▸ **Activity**: Here are the records. Write out exactly the lines between the one holding "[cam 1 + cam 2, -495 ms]" and the one holding "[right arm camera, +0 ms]", inclusive.

Records from a collection:
========================================================================
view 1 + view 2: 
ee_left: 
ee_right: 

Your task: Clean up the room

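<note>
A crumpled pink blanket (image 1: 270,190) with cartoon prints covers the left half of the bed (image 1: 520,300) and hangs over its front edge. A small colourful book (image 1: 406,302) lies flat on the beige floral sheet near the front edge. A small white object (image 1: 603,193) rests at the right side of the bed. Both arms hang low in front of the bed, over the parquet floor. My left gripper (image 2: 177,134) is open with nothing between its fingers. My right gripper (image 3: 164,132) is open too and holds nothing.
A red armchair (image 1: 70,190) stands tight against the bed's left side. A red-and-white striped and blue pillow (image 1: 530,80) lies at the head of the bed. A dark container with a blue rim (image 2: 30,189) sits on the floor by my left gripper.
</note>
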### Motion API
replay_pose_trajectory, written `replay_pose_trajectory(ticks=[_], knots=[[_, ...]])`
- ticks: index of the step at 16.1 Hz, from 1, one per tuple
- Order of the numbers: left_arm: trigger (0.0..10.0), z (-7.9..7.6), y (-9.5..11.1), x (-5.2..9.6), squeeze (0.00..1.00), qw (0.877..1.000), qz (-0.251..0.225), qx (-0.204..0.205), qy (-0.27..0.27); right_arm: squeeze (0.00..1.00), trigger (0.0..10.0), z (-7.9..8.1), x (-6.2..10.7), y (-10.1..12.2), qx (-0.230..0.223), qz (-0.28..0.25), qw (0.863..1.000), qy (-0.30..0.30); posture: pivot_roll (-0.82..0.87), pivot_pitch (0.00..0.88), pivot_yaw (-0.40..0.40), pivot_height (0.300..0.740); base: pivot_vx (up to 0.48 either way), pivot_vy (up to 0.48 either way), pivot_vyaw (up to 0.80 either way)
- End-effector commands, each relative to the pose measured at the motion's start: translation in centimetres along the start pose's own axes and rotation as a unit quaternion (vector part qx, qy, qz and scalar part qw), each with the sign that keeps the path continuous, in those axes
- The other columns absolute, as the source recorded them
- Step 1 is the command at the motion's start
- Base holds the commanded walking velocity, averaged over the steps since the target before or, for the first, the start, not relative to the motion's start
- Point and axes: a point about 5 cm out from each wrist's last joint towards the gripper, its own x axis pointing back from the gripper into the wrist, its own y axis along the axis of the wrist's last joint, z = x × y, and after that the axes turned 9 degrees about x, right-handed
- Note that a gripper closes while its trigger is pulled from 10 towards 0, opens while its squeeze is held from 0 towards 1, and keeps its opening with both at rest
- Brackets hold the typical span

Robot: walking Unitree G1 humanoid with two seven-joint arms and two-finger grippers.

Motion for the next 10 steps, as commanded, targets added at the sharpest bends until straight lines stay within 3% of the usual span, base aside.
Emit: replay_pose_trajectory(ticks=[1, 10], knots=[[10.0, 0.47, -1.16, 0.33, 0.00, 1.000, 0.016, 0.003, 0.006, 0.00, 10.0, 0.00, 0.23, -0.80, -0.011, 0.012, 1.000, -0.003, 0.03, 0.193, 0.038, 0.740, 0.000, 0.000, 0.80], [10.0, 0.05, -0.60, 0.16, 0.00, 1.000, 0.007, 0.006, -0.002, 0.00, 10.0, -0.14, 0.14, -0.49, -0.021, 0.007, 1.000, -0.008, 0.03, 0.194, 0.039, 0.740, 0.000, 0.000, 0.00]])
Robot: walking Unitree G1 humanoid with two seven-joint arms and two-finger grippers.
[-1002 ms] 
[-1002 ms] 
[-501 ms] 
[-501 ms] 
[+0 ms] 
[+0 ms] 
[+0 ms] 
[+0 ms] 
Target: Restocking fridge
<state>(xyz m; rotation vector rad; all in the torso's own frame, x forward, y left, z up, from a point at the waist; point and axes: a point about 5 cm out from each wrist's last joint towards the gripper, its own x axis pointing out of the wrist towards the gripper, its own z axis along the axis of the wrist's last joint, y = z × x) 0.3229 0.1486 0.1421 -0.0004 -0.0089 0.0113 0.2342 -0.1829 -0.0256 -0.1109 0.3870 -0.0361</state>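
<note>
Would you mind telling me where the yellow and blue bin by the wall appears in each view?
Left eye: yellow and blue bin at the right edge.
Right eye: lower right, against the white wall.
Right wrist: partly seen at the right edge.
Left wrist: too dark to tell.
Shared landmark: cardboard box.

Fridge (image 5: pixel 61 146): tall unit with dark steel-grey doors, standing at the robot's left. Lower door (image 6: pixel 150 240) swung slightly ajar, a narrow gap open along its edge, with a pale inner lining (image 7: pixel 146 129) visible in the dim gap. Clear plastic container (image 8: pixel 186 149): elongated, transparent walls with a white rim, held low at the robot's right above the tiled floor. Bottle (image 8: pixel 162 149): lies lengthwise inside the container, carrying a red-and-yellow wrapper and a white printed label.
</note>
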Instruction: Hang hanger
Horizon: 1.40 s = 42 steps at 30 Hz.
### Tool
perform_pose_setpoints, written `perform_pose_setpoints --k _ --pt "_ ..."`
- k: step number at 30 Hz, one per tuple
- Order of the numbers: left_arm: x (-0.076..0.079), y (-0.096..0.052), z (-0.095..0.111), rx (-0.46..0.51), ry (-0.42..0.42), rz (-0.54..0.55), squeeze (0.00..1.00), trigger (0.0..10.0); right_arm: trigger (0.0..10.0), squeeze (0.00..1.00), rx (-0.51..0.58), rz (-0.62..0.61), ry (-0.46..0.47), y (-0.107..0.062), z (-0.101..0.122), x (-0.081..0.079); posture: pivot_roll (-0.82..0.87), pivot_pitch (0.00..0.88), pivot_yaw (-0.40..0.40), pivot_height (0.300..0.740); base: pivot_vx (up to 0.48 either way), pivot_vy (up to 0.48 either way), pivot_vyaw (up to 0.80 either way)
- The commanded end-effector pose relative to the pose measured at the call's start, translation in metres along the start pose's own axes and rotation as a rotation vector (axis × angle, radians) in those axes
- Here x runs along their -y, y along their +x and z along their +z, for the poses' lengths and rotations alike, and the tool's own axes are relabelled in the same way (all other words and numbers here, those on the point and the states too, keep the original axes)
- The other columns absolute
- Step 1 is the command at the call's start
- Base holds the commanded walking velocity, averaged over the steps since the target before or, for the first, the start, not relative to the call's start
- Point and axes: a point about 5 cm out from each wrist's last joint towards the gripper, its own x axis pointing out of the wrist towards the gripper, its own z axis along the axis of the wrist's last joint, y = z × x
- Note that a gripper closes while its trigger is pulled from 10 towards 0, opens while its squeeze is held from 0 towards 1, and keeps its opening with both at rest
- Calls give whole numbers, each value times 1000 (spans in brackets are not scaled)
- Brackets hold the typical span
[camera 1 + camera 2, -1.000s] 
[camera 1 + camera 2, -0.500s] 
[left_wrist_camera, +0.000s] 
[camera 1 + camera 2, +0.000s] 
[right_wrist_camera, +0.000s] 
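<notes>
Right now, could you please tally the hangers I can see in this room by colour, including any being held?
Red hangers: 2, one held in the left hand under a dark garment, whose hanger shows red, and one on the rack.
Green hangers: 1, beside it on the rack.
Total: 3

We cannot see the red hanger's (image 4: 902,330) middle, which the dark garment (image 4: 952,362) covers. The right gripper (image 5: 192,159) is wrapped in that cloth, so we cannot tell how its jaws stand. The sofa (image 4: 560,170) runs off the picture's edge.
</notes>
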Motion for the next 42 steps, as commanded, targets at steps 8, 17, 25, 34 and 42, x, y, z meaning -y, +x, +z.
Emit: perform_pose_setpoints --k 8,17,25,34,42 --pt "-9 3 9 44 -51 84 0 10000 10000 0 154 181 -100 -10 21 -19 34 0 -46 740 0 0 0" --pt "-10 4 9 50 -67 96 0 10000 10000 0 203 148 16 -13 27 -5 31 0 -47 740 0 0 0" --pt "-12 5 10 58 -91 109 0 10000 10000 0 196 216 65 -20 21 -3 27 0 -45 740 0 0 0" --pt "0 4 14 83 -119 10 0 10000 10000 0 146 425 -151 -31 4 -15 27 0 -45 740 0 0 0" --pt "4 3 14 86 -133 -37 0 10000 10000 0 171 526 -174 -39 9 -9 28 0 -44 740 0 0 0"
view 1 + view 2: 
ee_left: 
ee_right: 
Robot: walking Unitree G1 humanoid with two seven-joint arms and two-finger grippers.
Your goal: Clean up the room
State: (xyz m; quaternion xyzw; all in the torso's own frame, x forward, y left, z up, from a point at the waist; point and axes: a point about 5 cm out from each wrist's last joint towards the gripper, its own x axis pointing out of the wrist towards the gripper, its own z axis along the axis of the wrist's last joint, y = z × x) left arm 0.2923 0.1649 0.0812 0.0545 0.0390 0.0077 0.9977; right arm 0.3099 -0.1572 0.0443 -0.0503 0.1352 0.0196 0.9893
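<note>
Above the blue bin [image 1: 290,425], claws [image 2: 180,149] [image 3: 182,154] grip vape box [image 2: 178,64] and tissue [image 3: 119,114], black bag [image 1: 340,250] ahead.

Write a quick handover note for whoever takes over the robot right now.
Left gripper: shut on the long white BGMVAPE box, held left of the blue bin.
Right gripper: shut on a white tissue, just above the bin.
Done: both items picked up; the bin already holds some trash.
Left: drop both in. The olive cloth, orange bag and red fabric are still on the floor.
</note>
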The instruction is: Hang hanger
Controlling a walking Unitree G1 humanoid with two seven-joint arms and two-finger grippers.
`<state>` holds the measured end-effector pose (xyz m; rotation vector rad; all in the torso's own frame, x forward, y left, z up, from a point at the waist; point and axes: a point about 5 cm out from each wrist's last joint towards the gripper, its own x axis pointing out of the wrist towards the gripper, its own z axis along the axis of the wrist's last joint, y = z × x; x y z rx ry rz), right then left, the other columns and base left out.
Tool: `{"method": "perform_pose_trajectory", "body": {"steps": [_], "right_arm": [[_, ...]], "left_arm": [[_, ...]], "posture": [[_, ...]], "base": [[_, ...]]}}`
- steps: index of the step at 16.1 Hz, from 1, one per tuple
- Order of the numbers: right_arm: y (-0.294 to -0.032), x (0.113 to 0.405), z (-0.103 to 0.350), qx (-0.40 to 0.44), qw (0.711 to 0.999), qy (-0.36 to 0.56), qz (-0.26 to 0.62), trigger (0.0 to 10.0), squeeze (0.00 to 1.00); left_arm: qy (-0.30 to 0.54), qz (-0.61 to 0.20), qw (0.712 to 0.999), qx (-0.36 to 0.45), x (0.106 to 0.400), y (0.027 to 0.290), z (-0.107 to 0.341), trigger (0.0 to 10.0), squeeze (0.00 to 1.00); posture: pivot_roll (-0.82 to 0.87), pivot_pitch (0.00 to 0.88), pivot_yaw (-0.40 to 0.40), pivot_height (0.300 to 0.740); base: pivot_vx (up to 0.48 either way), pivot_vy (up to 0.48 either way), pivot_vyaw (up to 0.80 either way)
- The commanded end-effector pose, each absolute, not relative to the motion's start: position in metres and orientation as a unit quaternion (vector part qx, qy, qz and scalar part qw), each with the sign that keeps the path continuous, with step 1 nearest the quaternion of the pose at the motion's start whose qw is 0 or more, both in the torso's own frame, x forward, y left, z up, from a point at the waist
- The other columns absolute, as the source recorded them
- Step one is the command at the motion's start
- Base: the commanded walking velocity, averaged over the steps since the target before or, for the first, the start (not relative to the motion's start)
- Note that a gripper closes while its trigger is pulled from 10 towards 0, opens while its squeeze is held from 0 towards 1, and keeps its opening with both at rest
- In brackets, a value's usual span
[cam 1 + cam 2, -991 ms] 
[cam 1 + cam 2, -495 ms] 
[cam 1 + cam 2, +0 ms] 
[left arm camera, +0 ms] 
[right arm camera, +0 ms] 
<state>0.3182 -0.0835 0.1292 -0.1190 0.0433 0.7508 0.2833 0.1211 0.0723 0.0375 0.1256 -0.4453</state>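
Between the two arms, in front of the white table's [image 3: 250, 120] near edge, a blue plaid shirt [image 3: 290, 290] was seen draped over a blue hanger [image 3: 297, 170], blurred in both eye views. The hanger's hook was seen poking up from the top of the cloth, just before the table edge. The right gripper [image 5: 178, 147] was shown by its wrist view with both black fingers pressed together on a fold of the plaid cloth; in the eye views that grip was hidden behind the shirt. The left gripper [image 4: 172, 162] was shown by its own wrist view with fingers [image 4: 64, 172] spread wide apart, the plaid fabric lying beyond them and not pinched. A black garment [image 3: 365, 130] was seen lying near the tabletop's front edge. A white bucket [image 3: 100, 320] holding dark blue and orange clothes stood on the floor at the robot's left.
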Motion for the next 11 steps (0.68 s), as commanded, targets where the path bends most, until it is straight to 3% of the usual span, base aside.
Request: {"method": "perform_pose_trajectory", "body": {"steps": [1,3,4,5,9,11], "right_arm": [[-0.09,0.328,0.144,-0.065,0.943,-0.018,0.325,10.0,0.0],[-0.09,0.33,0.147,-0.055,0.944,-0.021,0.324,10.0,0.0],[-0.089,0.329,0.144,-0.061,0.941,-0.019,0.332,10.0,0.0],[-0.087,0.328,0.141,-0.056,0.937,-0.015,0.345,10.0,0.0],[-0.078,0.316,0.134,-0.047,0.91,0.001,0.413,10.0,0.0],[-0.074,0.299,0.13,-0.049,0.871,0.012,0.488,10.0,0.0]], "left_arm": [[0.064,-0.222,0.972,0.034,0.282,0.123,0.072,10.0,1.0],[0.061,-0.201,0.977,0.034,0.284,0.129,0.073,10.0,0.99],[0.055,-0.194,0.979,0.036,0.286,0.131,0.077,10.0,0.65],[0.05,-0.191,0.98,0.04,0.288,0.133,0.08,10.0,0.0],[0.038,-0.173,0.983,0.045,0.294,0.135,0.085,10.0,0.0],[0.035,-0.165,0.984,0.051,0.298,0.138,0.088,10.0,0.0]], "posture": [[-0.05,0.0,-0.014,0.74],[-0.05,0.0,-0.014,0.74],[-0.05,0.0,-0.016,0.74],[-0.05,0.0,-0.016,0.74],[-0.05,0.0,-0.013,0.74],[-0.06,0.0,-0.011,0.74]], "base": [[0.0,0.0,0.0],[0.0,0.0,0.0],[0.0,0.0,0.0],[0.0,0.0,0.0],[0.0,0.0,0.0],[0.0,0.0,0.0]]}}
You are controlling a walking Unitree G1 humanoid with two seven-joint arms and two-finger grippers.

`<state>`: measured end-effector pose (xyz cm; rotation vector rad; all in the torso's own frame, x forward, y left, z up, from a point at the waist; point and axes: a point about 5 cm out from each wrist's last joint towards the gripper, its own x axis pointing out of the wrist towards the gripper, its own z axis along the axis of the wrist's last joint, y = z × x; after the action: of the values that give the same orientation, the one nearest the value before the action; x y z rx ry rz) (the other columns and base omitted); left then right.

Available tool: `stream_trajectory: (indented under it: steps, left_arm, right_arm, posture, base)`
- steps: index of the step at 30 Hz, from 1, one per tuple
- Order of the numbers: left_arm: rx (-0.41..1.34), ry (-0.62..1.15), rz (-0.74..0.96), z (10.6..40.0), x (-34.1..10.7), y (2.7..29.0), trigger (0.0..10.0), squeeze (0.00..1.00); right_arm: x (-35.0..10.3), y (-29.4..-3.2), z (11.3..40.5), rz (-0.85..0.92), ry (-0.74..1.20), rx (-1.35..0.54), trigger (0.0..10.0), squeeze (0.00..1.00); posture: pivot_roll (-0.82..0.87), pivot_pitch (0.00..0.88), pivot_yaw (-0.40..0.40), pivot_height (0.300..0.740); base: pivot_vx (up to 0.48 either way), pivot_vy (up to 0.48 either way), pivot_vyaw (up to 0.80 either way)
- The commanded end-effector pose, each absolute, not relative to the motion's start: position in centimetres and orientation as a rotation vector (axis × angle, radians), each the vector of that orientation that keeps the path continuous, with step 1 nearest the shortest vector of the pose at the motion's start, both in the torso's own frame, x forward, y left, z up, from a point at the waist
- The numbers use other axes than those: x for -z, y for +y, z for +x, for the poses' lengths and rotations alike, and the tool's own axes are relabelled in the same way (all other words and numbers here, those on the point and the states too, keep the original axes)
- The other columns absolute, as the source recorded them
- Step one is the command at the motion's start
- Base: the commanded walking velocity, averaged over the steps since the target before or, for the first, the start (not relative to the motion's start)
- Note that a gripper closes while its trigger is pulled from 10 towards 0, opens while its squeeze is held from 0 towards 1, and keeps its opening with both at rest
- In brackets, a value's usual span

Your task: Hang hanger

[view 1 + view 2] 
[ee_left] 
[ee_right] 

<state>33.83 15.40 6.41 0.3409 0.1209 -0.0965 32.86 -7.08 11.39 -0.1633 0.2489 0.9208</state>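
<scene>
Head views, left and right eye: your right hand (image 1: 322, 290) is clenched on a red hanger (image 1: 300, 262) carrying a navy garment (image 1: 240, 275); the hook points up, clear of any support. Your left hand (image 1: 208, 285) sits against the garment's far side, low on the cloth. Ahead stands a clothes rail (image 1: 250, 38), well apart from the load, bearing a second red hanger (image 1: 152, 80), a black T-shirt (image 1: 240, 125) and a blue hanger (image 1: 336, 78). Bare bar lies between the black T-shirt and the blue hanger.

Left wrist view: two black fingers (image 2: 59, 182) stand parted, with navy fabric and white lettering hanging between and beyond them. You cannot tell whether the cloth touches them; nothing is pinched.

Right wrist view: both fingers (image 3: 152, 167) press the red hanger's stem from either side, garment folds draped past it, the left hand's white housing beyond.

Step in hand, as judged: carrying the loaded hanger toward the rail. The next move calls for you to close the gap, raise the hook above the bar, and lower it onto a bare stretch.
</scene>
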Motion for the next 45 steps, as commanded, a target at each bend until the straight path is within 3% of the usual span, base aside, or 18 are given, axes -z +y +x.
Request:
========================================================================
▸ **Result of the exercise**:
[cam 1 + cam 2, -495 ms] 
[cam 1 + cam 2, +0 ms] 
[left arm camera, +0 ms] 
[right arm camera, +0 ms] 

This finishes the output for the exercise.